My father was weakening, his arms cramping. He hadn’t been at it very long, maybe three minutes, and the fish was on a wild tear now, heading back out, the line trailing out directly behind it, and it was pulling like a tractor. My father once again locked down the drag, trying to break the fish’s will, and he leaned back against the console to rest. There would be no relief for his arms, though, short of releasing the rod and letting it skate across the water. He held on, his fingers frozen, sweat stinging his eyes, the muscles in his forearms searing, until the fish had given up. Life and life and, just like that, death. He reeled a couple of times, tentatively, and wasn’t even sure there was still anything on the other end of the line, so easily did the line glide back through the eyelets and onto the spool. A little jolt confirmed that the fish was there, but it had depleted its stores, and all he had to do was drag the carcass back through the water. He continued to pull back line and just as he felt the fish should be rising through the surface, another convulsion stabbed his arms, and the fish went banging away, a final desperate surge as it fought to loose the hook from its jaw, before breaking the surface of the water with a wild thrashing animosity that my father felt in every fiber of his body. The fish was big, a single flexing muscle, a raw, elegant distillation of strength.
My father was a little mesmerized by the sight of the animal, until then nothing but a dark force beneath the water, in a sense nothing more than an exertion of his imagination, and he recoiled when the single steel tooth of the gaff swung down and pierced the fish’s flank. Feeney gathered the fish on board, its blood running pink onto the deck, and Bo leaned over and cracked it on the head twice with a wooden mallet, and the fight was over.
Nice fish, Bo said.
Big son of a bitch, Feeney said.
They can pull, can’t they? Bo said.
A little bit, my father said.
The fish was sleek, robust, its porcelain belly darkening to virescent gray on the sides, and across its back, mottled greenish yellow. It had a perfect mermaid’s tail. The mouth was rimmed with wicked-looking teeth, and its dorsal fin was an elegant fan that receded in an arc like a schooner sail. It lay there, freezing to the waffle pattern on the deck, while the men stood looking down with their hands on their hips.

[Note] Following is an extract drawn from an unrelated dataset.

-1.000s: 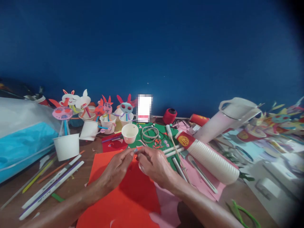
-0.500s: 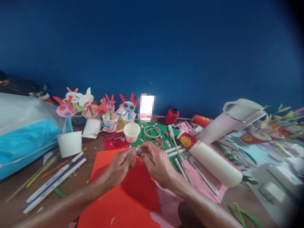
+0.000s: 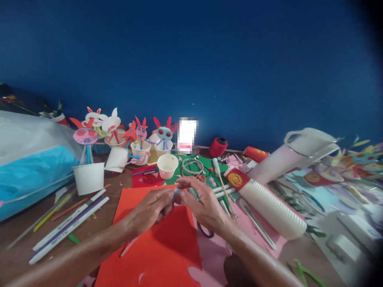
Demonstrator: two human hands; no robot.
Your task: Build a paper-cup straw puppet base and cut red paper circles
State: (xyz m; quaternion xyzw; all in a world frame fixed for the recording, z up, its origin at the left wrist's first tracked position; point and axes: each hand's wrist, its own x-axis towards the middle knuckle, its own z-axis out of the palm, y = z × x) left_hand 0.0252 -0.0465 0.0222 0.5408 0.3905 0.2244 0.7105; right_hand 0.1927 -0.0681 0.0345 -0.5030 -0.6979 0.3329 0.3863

That one had only been the start. He’d pulled out another one as big as the first, then an even larger one, while Bo and Feeney had plashed their bait into the water with not even a single strike between them. My father’s recovery had a warming effect on all three of them, and Feeney’s verbal jabs landed differently afterward. He was less solicitous of my father, throwing harder, sharper. Bo was pleased—that he’d caught nothing himself didn’t matter. He was like a grandmother presiding over a groaning Thanksgiving table, delighted by her own cooking and her family’s appetite. For Bo, stoned and focused, it had been a righteous experience to watch the man battle those fish. It relieved him of his embarrassment for my father, whose success as a writer meant nothing to him, and though the next day he wouldn’t be able to quite recall exactly why, the feeling of warmth didn’t entirely disappear, and he was thankful for it. This was the way men won other men over: not by defeating them but by making them witnesses to the triumph of inner resources. My father had risen above his limitations to become, for a moment, a hero.